Comment // Health

Debi Evans Blog: 30 January 2024

As the weeks go on, I am finding myself taking far more time in considering what to include in my blog, for three reasons.

The first is prioritisation: there is so much news worthy of reporting, I could end up writing War and Peace

The second is to include your news and your stories. 

Finally, what advice can I include that will help you all from now on? I have over fifty blogs under my belt: there is a lot of information in them—and, in hindsight, a lot of predictions of what we are seeing happening today. That’s not to say I am trying to big myself up (I include the whole team); I’m just merely highlighting that a lot of news often comes from the UK Column guests, presenters and you, our audience. I would like to thank Alex Thomson, who came up with the wonderful acronym for my new title for the MHRA: the Bill Gates Pharmaceutical Enabling Authority, alias BiGPEA. Genius, Mr Thomson, and thank you.


Citizen Army 

How shocked were you during the ‘plandemic’ at how many people around you failed to see what you could see? How many of you were frustrated that, despite being shown the evidence, others chose to ignore it? How many of us begged our families not to take the injection, but whose words fell on deaf ears, and they chose to believe a stranger in a vaccine centre or their government?
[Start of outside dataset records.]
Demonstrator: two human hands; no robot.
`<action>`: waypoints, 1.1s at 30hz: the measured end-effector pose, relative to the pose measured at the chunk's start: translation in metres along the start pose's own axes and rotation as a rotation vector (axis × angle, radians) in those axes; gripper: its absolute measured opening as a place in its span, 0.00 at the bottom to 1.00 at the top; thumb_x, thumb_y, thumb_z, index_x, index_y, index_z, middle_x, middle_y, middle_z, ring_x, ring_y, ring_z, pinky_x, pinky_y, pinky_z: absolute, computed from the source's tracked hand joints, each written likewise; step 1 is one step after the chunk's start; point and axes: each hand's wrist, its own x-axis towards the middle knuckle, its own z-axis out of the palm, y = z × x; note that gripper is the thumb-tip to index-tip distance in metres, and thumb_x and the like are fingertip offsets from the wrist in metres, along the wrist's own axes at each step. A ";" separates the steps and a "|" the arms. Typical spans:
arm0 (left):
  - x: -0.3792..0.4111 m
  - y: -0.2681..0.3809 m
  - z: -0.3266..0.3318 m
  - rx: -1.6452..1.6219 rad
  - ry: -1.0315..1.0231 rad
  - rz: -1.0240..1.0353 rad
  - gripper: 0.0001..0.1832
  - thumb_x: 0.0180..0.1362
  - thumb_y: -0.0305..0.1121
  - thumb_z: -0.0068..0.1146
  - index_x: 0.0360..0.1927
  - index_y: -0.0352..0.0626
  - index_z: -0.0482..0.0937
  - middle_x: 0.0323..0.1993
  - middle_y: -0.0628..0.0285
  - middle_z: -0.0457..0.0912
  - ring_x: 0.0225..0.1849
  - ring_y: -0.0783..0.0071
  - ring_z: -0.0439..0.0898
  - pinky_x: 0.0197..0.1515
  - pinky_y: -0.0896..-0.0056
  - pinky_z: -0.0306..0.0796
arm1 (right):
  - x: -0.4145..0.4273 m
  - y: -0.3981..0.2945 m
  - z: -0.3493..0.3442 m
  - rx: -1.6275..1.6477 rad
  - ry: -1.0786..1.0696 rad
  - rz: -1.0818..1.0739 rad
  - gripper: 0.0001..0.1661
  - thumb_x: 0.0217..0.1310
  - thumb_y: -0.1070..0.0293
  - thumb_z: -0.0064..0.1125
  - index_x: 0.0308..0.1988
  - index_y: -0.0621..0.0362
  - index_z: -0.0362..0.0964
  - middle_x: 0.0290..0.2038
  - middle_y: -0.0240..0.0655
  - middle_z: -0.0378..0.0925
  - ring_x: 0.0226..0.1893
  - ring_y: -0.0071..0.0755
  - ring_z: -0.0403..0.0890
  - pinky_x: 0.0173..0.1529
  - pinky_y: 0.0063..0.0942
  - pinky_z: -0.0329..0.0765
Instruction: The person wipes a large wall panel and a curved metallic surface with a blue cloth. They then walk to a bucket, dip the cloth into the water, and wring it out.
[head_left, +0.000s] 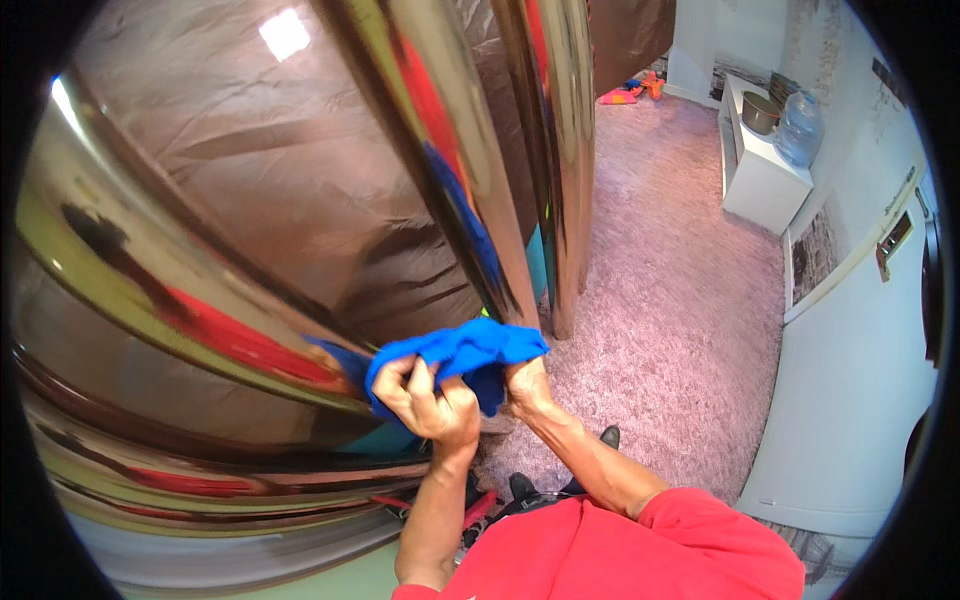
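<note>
A blue cloth (457, 349) lies bunched against the lower part of a glossy, mirror-like upright tube (457, 150). My left hand (431, 397) grips the cloth from the left, its fingers curled into the folds. At the cloth's right edge is my right hand (529, 382); its fingers are hidden by the cloth and the tube, so its hold cannot be made out. More shiny curved tubes (187, 262) stand to the left, with shiny brown, creased panels (285, 150) between them. Red and blue reflections show on the tubes.
Pink shaggy carpet (660, 300) covers the floor on the right. A low white cabinet (765, 187) holds a pot (760, 112) and a large clear blue water bottle (799, 129). A white door (840, 420) is at the right. Orange and pink items (634, 91) lie at the far end.
</note>
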 end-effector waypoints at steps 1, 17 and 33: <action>0.022 0.005 0.013 0.024 0.037 0.044 0.15 0.48 0.14 0.56 0.40 0.39 0.79 0.42 0.50 0.74 0.44 0.53 0.75 0.48 0.56 0.69 | 0.008 -0.018 0.009 -0.032 0.050 -0.022 0.04 0.62 0.71 0.56 0.32 0.56 0.74 0.32 0.26 0.73 0.34 0.21 0.72 0.41 0.24 0.71; 0.102 0.034 0.165 0.312 -0.131 0.500 0.19 0.47 0.21 0.66 0.44 0.48 0.86 0.44 0.56 0.75 0.46 0.57 0.75 0.51 0.58 0.68 | 0.131 -0.075 -0.024 -0.609 -0.020 -0.248 0.14 0.56 0.68 0.54 0.42 0.63 0.70 0.35 0.53 0.75 0.37 0.53 0.78 0.42 0.45 0.73; 0.072 0.031 0.150 0.265 -0.232 0.371 0.18 0.42 0.19 0.66 0.40 0.44 0.85 0.43 0.56 0.76 0.46 0.56 0.74 0.53 0.58 0.66 | 0.126 -0.064 -0.034 -0.503 0.008 0.029 0.11 0.58 0.69 0.58 0.41 0.61 0.73 0.37 0.31 0.75 0.38 0.26 0.73 0.43 0.31 0.73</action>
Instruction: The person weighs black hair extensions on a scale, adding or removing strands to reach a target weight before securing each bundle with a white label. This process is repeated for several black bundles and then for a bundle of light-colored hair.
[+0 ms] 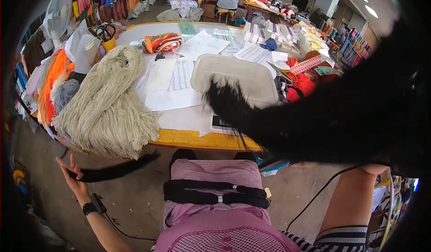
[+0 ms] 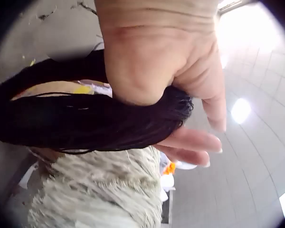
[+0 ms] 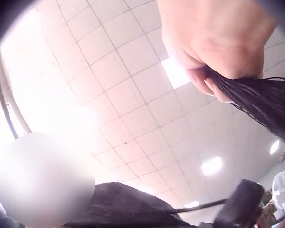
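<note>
Low at the left side, my left hand is raised with its fingers spread apart. Its thumb holds the looped end of a black yarn hank against the hand; the thumb tip is hidden. From there the hank stretches sideways toward the table edge. My right hand grips a bunch of black yarn. In the head view that yarn is a broad dark mass across the right, hiding most of the hand. Its loose end overlaps a pale plastic tray. Across my lap lie bound black hanks.
A thick pale grey-green yarn hank drapes over the near left table edge. Printed sheets, an orange striped hank, scissors in a holder and red yarn lie around. A fan stands behind.
</note>
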The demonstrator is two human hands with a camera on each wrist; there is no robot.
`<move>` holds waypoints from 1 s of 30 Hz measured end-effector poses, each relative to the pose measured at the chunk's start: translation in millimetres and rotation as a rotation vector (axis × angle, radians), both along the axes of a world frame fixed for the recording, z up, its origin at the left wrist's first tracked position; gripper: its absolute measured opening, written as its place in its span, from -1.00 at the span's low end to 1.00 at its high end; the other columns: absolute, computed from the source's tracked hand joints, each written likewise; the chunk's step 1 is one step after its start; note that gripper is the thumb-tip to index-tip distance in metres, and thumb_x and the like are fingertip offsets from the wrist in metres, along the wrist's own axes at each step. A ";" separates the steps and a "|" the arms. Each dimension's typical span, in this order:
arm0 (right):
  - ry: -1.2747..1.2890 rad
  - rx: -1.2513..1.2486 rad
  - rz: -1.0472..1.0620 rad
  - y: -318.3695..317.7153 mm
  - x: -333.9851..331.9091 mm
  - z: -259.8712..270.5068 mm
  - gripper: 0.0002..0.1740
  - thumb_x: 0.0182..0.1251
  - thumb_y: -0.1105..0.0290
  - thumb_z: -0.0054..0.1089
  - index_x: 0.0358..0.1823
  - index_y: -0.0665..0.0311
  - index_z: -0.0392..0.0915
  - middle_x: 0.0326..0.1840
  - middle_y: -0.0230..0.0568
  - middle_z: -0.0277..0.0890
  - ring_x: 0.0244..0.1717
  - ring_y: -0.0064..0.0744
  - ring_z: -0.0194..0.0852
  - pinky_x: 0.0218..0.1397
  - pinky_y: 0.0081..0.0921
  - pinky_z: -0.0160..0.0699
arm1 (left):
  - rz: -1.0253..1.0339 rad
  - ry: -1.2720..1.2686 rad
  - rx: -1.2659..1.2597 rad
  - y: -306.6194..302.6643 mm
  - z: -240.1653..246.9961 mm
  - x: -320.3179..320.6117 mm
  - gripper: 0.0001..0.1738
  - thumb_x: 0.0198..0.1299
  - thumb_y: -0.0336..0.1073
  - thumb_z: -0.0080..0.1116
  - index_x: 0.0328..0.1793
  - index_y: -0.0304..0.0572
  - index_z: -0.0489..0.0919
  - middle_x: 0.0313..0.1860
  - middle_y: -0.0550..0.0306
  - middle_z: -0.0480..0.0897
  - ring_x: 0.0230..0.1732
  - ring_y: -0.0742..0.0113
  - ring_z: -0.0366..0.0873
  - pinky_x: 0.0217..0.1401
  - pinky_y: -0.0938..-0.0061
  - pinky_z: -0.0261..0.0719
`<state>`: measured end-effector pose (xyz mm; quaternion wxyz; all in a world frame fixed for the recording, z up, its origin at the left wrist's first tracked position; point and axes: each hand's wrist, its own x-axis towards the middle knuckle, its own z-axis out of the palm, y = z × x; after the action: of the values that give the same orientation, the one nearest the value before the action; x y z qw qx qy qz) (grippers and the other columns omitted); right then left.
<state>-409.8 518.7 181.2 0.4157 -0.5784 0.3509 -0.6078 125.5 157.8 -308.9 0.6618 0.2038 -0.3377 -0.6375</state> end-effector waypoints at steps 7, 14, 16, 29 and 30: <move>0.120 0.254 -0.028 -27.3 24.7 -75.2 -0.69 0.32 0.18 0.18 -0.39 0.31 0.50 -0.68 -0.44 0.27 -0.76 -0.68 0.08 -0.69 -0.63 -0.03 | -0.604 0.095 -0.359 47.7 90.4 -144.8 0.19 0.15 0.15 0.32 0.64 0.49 -0.37 -0.50 0.14 0.47 -0.80 0.51 0.23 -0.81 0.70 0.18; 0.205 0.962 -0.043 -59.5 38.3 -239.7 -0.64 0.37 0.15 0.12 -0.45 0.31 0.48 -0.80 -0.53 0.15 -0.85 -0.71 -0.02 -0.78 -0.62 -0.15 | -0.961 -0.147 -0.252 124.4 145.3 -269.3 0.27 -0.02 -0.29 0.40 0.66 0.09 -0.30 0.07 -0.14 0.44 -0.03 0.11 0.48 -0.72 0.65 0.34; 0.157 1.006 -0.014 -60.3 33.9 -267.1 -0.63 0.41 0.15 0.11 -0.45 0.29 0.48 -0.80 -0.55 0.13 -0.85 -0.74 -0.05 -0.79 -0.64 -0.20 | -1.035 -0.199 -0.322 151.4 158.5 -305.2 0.34 -0.13 -0.59 0.38 0.66 0.07 -0.31 0.44 -0.26 0.29 0.37 -0.08 0.42 -0.62 0.73 0.43; 0.475 0.343 -0.643 47.1 -3.1 -395.7 -0.65 0.21 0.25 0.39 -0.15 0.31 0.47 -0.47 -0.25 0.57 -0.46 -0.45 0.60 -0.37 -0.52 0.55 | -1.537 -0.840 -0.567 202.2 121.6 -371.9 -0.07 0.29 -0.43 0.15 0.65 -0.11 -0.15 -0.47 0.17 0.59 -0.55 0.53 0.48 -0.39 0.61 0.49; 0.443 0.451 -0.872 56.8 -13.7 -406.1 -0.65 0.18 0.29 0.43 -0.18 0.32 0.46 -0.46 -0.23 0.58 -0.38 -0.40 0.63 -0.27 -0.48 0.58 | -1.534 -0.822 -0.485 200.3 117.8 -372.6 -0.09 0.31 -0.42 0.13 0.65 -0.11 -0.15 -0.46 0.17 0.59 -0.53 0.53 0.49 -0.39 0.61 0.49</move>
<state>-423.6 575.5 -224.9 0.1547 -0.3899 0.7596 -0.4970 -247.1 358.1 -191.1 -0.0934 -0.0108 -0.7157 -0.6920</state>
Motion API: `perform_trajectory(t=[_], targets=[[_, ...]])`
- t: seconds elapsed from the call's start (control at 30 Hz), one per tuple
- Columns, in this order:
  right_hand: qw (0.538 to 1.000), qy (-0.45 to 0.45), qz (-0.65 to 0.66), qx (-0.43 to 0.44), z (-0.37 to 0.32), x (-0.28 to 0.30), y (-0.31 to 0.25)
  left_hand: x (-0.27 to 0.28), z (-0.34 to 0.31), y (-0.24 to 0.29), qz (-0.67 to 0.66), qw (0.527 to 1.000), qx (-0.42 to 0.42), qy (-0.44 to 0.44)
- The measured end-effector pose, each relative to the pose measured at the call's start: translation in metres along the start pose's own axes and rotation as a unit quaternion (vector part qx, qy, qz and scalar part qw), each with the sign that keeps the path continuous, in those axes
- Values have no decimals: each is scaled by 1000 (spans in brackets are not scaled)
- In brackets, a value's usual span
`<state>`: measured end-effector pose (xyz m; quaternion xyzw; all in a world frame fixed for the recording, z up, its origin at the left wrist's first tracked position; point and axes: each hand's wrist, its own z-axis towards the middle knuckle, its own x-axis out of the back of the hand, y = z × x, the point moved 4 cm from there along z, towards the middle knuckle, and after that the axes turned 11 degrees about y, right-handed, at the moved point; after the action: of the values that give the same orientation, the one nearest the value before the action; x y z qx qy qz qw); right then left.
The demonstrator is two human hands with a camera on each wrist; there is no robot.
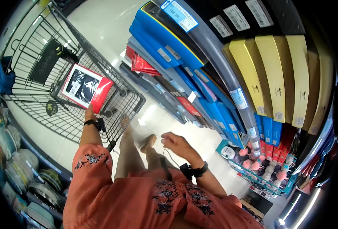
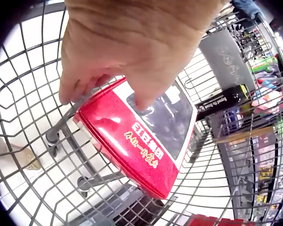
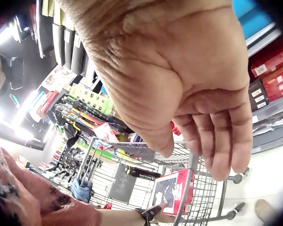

I would imagine many of you reading will be nodding your heads. I held out in hope that the minute ‘vaccines’ were rolled out for pregnant women and children, people would wake up and rise up. But it didn’t happen. 

When newborn babies and toddlers were injected, I was convinced people would wake up and protest, but they didn’t. 

When those with vaccine injuries bravely spoke up and evidence emerged to prove the injections were causing death and serious injury, I was convinced billions would wake up; they didn’t.

Yet in the last couple of days I am noticing an ‘awakening’, but why? How?

My children’s ages range from 28 to 40 years old. Many of their friends are jabbed and saving the planet. Most are too busy on social media, giving away their data, to talk to us, their elders, who may just know a thing or two about life. And therein lies the problem. I remember thalidomide, but the younger generation don’t.

Your Country Needs You: yes, that recycled Kitchener recruitment slogan is the cry coming from our politicians and mainstream media. A ‘citizen Army’, whatever that is, has been called for by General Sir Patrick Sanders. The word ‘conscription’ is being used and is now becoming normalised in daily conversation. I was lucky enough to be included in a conversation with some youngsters last week. It is a conversation that I will never forget and one I wish to share with you. Perhaps there is a silver lining in every dark cloud. I will change their names for privacy.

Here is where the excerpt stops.